Entre las firmas del primero y el último, el suelo patrio se tiñó de rojo. La sangre derramada gritaba alto el fuego, en nombre de la razón. La Constitución Argentina es hija de esos desencuentros fratricidas. Volver a su amparo siempre significó tragedias semejantes.
El último 25 de Mayo, el presidente Milei diluyó en unos miles de adherentes su anhelo de Pacto. El que dejaba en los márgenes al adversario ideológico, la escudería política que, con todo derecho, se le planta y le marca los límites a su poder popular. También lo hace la izquierda troskista, es cierto, pero es el peronismo del último gobierno el que recibe la munición pesada del elenco libertario. Aquel marchito acuerdo era apenas una obra escenificada para un público fastidiado de fracasos precedentes, que aún espera la cancelación de los proyectos personales para comenzar a recibir su cuota del contrato social, el que hasta aquí solo le ordena sufrir, obedecer, y aguantar. Pactar con una oposición dialoguista se parecía bastante a la subasta donde desde el público salta un postor arreglado – simulando afán de compra – al solo efecto de subir el precio del objeto rematado.

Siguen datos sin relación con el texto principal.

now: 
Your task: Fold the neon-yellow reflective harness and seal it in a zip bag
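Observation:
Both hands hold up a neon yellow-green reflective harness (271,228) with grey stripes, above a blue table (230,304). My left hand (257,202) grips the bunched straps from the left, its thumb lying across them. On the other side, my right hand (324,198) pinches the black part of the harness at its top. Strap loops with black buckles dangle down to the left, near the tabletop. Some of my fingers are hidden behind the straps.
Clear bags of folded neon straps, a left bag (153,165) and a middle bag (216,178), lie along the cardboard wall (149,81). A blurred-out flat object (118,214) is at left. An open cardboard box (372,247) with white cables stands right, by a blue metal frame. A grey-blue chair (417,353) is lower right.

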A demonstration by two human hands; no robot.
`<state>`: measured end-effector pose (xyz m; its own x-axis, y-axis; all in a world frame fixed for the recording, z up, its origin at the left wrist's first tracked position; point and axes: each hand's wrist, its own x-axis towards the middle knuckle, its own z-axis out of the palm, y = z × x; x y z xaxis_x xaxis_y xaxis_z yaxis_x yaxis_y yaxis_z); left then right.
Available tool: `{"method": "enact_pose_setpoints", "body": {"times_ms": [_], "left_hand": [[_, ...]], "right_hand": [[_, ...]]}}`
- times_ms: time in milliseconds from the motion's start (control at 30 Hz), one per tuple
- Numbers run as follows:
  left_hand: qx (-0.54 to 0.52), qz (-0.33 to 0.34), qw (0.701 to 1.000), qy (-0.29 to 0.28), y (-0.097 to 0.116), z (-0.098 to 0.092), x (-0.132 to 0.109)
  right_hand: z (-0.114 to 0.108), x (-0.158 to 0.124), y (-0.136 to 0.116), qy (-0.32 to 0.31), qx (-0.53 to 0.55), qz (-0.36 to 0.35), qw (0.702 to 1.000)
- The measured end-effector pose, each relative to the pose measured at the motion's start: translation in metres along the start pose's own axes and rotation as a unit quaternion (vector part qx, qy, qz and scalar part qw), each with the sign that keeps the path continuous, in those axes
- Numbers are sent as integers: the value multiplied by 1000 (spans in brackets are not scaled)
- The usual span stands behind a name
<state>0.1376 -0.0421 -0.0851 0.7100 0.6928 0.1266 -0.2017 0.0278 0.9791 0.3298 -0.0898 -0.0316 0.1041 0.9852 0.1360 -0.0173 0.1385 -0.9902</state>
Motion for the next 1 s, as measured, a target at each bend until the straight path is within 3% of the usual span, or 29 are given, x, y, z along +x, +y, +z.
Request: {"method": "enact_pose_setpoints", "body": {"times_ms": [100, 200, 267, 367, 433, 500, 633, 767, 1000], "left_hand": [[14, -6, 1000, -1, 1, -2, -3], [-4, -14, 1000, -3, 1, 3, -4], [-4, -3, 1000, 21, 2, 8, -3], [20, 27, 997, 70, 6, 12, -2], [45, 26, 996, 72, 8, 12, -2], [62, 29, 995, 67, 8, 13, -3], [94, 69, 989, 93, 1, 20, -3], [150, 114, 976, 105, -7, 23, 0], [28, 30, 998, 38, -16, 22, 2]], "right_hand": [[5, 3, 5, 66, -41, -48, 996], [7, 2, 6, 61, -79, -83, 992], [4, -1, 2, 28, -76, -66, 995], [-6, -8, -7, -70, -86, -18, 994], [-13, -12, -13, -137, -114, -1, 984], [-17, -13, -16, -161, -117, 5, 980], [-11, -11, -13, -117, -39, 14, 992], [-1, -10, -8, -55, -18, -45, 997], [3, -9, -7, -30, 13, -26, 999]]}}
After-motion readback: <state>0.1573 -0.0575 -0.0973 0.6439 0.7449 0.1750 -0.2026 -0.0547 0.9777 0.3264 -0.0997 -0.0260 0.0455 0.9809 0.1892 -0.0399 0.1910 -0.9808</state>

El presidente tiene por delante retos que exigen acuerdos, de mediano y largo plazo.
No solo subordinación a su programa de expoliación de la renta nacional.

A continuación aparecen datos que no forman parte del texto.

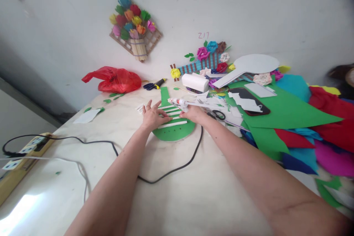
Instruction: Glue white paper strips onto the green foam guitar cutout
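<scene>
A green guitar-shaped cutout (177,132) lies on the table with its neck pointing away from me. Several white paper strips (173,124) run across its body, and small dark dots mark its near part. My left hand (152,116) is over the cutout's left side; thumb and forefinger close on the left part of one strip while the other fingers spread. In my right hand (195,114) is a white hot glue gun (181,102), nozzle pointing left, with a glue stick out the back. Right fingertips touch the strips' right ends; the handle is hidden by the hand.
A black cord (166,177) loops across the table to a power strip (26,151) at left. A red plastic bag (118,80) and pliers (155,84) lie behind. On the right are scissors (219,114), a phone (250,101), paper scraps and coloured sheets (287,108).
</scene>
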Tool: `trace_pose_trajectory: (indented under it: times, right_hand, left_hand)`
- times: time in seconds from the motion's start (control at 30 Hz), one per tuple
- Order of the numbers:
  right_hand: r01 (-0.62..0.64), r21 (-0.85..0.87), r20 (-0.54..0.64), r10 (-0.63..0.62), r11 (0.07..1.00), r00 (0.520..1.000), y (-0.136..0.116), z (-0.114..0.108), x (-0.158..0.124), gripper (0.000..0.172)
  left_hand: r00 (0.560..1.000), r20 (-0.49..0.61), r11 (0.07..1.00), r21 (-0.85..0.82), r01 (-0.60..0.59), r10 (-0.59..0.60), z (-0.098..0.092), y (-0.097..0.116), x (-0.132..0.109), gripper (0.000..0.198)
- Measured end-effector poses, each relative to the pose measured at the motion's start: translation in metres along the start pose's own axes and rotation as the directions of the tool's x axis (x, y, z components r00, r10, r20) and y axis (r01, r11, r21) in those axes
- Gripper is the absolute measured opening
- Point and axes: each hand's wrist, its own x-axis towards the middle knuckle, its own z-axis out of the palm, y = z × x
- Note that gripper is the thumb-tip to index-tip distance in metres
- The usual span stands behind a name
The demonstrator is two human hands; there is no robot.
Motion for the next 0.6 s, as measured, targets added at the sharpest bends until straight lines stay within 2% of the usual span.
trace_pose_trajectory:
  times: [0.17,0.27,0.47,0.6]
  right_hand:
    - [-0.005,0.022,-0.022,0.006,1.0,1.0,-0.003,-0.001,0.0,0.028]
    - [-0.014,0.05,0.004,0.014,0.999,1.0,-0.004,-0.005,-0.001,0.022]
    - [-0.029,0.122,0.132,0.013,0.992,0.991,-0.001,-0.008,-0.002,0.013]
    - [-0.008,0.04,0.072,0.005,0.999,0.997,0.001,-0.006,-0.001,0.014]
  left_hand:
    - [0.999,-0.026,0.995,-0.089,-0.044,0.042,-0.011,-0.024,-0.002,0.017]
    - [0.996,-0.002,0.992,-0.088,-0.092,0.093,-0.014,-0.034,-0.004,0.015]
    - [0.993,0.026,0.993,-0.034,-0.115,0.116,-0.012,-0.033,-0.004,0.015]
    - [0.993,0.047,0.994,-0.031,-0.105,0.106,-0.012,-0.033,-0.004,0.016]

Su subsuelo y lo que hay arriba de él.
De los mares, los glaciares.
El patrimonio público.
Los activos culturales.
El pasado constituído a puro dolor.
Los consensos democráticos.
Javier Milei no puede pretender que el pueblo en carne viva soporte en silencio su mueca despectiva. Ese desdén hacia el que sufre hambre, intemperie y desprecio. Por muy extensa que sea su base electoral, no tiene ese derecho. Por muy de su lado que tenga a las corporaciones económicas, los mercados financieros y los grandes medios de comunicación.
Lo sabemos de sobra, la democracia ha fracasado en otorgar bienestar a las mayorías, eso se vuelve incontestable, lo prueba el economista sin trayecto que alcanzó la presidencia del país. Que lo consiguió no pese a eso sino justamente por eso. El sujeto que retrae al Estado de sus funciones indelegables cuando más se lo necesita. Pero al mismo tiempo, la democracia es perder, de vez en cuando o, también, casi siempre; hay otros que se salen con la suya. Un Pacto entre iguales garantizaba (aún podría hacerlo) un plano inclinado a favor del Jefe de Estado, sin reparos, sin peros.

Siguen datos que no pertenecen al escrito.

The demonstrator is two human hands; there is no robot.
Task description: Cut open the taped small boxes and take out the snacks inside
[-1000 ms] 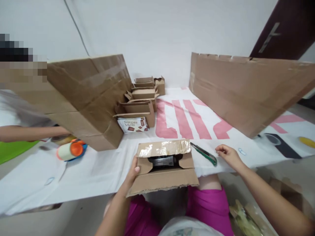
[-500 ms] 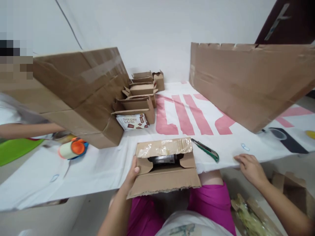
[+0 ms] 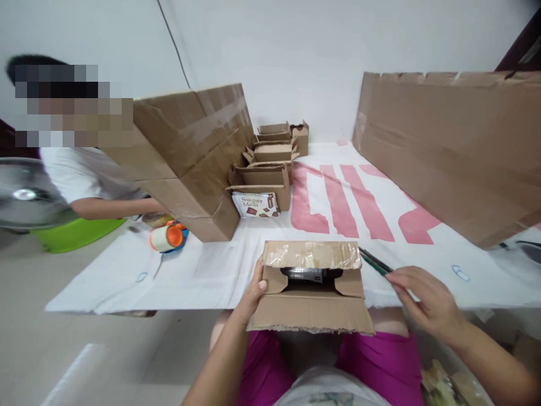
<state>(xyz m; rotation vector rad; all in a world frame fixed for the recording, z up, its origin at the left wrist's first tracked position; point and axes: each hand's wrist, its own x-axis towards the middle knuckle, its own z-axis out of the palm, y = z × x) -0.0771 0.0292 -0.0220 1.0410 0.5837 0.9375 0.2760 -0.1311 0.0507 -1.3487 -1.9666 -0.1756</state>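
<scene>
A small open cardboard box [image 3: 310, 287] with a taped flap rests at the near edge of the white sheet [image 3: 203, 270], with a dark object inside. My left hand [image 3: 253, 293] grips its left side. Just right of the box lies a green utility knife [image 3: 374, 261]. My right hand [image 3: 422, 299] is over the knife's near end, fingers curled and touching it; whether they grip it I cannot make out.
A large cardboard box [image 3: 194, 158] stands left, a flat cardboard sheet [image 3: 456, 146] right. Several small boxes [image 3: 266, 169] and a snack packet [image 3: 256, 204] line the middle back. An orange tape dispenser [image 3: 168, 237] lies left. Another person [image 3: 93, 175] works at far left beside a green tub [image 3: 71, 234].
My right hand went out to the right, then came back to the knife's near end. The view swung left. My left hand stays on the box.
</scene>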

En seis meses ni una sola ley… aunque rebusque, el cronista no encuentra un solo argumento a favor del rencor oficial. La política es barro, transa, rosca, en tierras argentas y en el occidente desarrollado; con el Capital concentrado no alcanza, contra todo pronóstico.
En medio de la tragedia social que nos cruza de lado a lado, tampoco hago mío el recurso de la prédica bien pensante, el que ordena desear al gobierno los mejores auspicios. Me planto ahí. Si lograra Milei sus objetivos habrá sido la hora del réquiem final. La loca victoria de Pirro al derrotar a los romanos, 280 años A.C, con los caídos alfombrando el campo de batalla.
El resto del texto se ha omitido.